Python provides various libraries that allow you to easily calculate and visualize technical indicators. Some popular libraries include pandas for data manipulation and analysis, and ta (technical analysis library) for calculating technical indicators.

Why Indicators?

Indicators, particularly in the context of financial markets and trading, serve several purposes. They are mathematical calculations based on historical price, volume, or other market-related data that provide insights into market trends, momentum, volatility, and potential price reversals. Traders and analysts use indicators to make more informed decisions about buying, selling, or holding financial assets. There are broadly two types of analysis. Fundamental and Technical Analysis. Fundamental Analysis is more on Qualitative analysis. In this article we’ll be basically focusing on the Technical Analysis. Here are some reasons why indicators are widely used:

  1. Trend Identification: Indicators help identify the direction of the prevailing market trend, whether it’s upward, downward, or sideways. Trend-following indicators, such as moving averages, are commonly used for this purpose.
  2. Momentum Measurement: Indicators like the Relative Strength Index (RSI) and Moving Average Convergence Divergence (MACD) help measure the momentum of price movements. This information can be used to identify overbought or oversold conditions.
  3. Volatility Assessment: Some indicators, like Bollinger Bands and Average True Range (ATR), provide insights into market volatility. This information is valuable for adjusting risk management strategies.
  4. Signal Generation: Indicators often generate signals or crossovers that traders interpret as buy or sell signals. For example, a moving average crossover (e.g., when a short-term moving average crosses above a long-term moving average) is considered a potential buy signal.
  5. Confirmation of Price Patterns: Traders use indicators to confirm or validate price patterns observed on charts. For instance, a trendline breakout combined with strong momentum as indicated by an RSI surge might be considered a more robust signal.
  6. Divergence Detection: Divergence occurs when the price of an asset moves in the opposite direction to an indicator. Divergence can signal potential changes in the current trend and is closely watched by traders.
  7. Risk Management: Indicators are crucial for risk management. Volatility indicators help traders set stop-loss levels and determine position sizes to manage risk effectively.
  8. Quantitative Analysis: In algorithmic and quantitative trading, indicators are often used as part of automated trading strategies. These strategies rely on predefined rules based on indicator signals to execute trades.
  9. Decision Support: Indicators provide additional information that traders can use to support their decision-making process. They help traders form a comprehensive view of market conditions.
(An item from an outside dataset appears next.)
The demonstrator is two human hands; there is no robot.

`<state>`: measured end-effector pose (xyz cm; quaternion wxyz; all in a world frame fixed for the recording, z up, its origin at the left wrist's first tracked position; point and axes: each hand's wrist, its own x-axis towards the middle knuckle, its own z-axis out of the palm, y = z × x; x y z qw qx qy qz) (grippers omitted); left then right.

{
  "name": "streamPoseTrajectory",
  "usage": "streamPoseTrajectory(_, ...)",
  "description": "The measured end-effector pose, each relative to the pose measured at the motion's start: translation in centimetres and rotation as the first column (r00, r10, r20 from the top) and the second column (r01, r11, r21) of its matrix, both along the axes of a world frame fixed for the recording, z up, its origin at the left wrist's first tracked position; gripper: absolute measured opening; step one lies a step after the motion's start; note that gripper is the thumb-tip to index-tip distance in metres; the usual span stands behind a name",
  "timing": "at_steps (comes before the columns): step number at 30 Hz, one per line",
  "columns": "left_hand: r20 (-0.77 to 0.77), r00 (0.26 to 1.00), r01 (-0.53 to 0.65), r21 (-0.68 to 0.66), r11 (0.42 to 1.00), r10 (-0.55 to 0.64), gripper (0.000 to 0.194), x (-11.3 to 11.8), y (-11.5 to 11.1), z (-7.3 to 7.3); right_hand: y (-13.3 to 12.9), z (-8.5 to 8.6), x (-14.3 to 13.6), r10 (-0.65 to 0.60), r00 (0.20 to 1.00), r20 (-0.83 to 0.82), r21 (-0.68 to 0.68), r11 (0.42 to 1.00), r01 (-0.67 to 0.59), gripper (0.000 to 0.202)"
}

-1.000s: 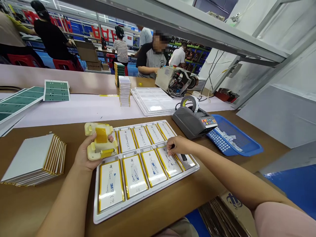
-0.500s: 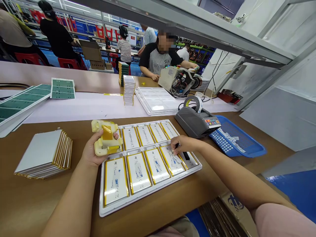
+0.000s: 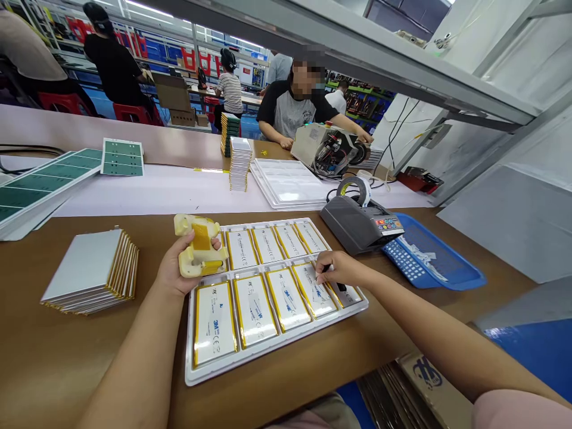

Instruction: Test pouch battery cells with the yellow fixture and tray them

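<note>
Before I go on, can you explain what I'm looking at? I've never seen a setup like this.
There's no robot here: these are a person's bare hands, seen from a camera worn on the head, looking forward and down.

The left hand holds a cream-yellow block. The right hand is over a white tray, with a dark object in its fingers, too hidden to name.

The tray holds two rows of flat, yellow-edged packs. It sits on a brown bench. To its left is a stack of white slabs; to its right, a grey tape dispenser and a blue basket. Someone else sits across the bench, beside an open-sided machine.
</note>
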<state>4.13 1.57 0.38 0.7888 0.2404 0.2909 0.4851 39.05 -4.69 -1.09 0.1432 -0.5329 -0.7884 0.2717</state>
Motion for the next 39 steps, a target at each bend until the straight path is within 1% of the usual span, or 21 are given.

It’s important to note that while indicators are valuable tools, they should be used alongside other forms of analysis, such as fundamental analysis and market sentiment, for a well-rounded approach to trading and investing. Additionally, no indicator is foolproof, and market conditions can change, so it’s essential to use indicators in conjunction with risk management strategies.
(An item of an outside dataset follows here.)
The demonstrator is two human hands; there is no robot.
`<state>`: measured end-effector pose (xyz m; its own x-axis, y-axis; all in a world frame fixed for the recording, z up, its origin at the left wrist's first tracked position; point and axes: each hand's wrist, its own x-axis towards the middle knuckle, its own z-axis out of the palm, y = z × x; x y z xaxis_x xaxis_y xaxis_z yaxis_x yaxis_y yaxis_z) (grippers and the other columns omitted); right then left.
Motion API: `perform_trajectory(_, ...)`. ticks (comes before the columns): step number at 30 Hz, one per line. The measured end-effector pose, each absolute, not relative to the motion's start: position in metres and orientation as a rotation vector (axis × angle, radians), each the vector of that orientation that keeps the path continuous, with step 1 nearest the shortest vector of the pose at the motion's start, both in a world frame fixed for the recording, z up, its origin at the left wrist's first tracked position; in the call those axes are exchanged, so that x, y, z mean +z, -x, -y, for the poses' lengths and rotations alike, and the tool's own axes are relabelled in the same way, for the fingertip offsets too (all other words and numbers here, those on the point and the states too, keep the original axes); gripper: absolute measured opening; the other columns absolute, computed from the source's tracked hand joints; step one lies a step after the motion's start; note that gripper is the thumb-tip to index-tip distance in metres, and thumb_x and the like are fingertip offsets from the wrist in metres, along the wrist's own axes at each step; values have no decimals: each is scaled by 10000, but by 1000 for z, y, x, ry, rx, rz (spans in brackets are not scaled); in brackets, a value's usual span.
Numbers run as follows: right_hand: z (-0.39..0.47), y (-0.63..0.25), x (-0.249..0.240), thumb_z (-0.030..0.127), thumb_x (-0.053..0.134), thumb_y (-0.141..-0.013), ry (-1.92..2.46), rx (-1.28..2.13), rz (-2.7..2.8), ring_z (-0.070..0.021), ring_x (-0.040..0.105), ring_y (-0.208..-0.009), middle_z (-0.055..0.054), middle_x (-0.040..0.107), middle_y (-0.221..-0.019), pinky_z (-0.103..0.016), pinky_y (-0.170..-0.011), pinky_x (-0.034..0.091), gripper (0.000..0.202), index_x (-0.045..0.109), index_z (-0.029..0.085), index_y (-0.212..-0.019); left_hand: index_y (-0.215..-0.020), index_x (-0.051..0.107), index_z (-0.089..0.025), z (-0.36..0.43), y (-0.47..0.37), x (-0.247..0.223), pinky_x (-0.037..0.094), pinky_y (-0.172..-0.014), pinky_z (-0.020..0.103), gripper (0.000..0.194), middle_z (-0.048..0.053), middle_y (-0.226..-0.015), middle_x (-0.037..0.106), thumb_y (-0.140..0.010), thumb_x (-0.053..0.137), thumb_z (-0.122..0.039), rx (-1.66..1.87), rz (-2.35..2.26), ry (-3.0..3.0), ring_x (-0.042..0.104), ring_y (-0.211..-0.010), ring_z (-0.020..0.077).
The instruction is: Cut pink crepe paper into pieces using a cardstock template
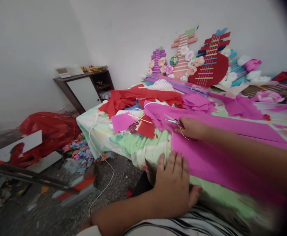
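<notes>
A large sheet of magenta crepe paper (214, 159) lies across the table's front and runs off to the right. My right hand (191, 128) is closed on a pair of scissors (172, 120); the metal blades point left over the magenta paper and look slightly parted. At the table's near edge, my left hand (174, 183) lies flat with its fingers stretched out, the fingertips at the left edge of the paper. Left of the blades are a small magenta paper square (122, 122) and red paper scraps (146, 127).
Guitar-shaped decorations with paper flowers, one of them red (210, 70), lean on the back wall. Crumpled red paper (133, 96) covers the table's middle. A white cord (111, 178) hangs to the floor. A cabinet (83, 93), a red plastic bag (50, 126) and scraps are at the left.
</notes>
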<state>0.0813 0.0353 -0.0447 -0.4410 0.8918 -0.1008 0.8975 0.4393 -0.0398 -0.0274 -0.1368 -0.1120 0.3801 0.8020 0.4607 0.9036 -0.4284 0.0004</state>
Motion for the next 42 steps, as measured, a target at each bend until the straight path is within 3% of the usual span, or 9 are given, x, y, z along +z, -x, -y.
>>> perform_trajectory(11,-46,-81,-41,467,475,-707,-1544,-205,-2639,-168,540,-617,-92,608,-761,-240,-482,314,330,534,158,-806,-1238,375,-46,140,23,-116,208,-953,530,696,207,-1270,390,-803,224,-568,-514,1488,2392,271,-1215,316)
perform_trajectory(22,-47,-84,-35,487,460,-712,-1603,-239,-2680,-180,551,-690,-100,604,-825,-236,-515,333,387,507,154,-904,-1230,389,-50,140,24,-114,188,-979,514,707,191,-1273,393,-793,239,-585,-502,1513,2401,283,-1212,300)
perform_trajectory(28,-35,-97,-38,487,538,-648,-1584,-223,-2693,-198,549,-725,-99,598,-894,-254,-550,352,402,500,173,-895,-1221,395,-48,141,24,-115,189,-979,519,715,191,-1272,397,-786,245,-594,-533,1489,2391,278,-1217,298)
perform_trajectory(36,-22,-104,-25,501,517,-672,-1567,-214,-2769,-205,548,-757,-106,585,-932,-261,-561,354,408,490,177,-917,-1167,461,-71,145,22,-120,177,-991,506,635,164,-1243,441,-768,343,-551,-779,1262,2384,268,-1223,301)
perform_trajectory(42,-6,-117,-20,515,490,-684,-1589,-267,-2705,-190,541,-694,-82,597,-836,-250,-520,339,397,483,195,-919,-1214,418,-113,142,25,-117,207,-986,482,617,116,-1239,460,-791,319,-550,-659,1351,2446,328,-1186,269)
Using Pandas and TA for Calculating and Plotting SMA and RSI (Example)

In the entire course of this article, we will be using the ta module to generate indicator values. However, this is not mandatory, you can write your own indicator formula and/or use some other library. Completely your choice.

To use the ‘ta’ library, use:

pip install ta
import yfinance as yf
import pandas as pd
# Define the stock symbol and time period
stock_symbol = 'RELIANCE.BO' # Adjust for the appropriate stock exchange if needed
start_date = '2014-01-01'
end_date = '2024-01-01'
# Download historical data (OHLCV)
df = yf.download(stock_symbol, start=start_date, end=end_date)
# Calculate SMA(10)
df['SMA_10'] = df['Close'].rolling(window=10).mean()
# Display the DataFrame
print(df.head(15))
import pandas as pd
import ta
import matplotlib.pyplot as plt
# Assume df is a DataFrame with price data
df['SMA_10'] = ta.trend.sma_indicator(df['Close'], window=10)
df['RSI_14'] = ta.momentum.RSIIndicator(df['Close'], window=14).rsi()
# Plotting
plt.figure(figsize=(10, 6))
plt.plot(df['Close'], label='Close Price')
plt.plot(df['SMA_10'], label='SMA 10')
plt.legend()
plt.show()

Common Types of Technical Indicators and Brief Explanations

  1. Overlap Indicators
  2. Momentum Indicators
  3. Volume indicators
  4. Trend Indicators
  5. Volatility Indicators
  6. Miscellaneous

Going forward, we are going to see a couple of indicators from each category and a very crude way of using it. Note that the values of the parameters are just for the sake of showcasing how to use and not any reference or any proven benchmark. You’ll need to optimize the values in such a way that you don’t overfit, which we will be covering in the upcoming articles.

Overlap Studies

1. Bollinger Bands:

1. %B (Percent B): Represents where the last price is in relation to the upper and lower Bollinger Bands. It helps identify overbought or oversold conditions.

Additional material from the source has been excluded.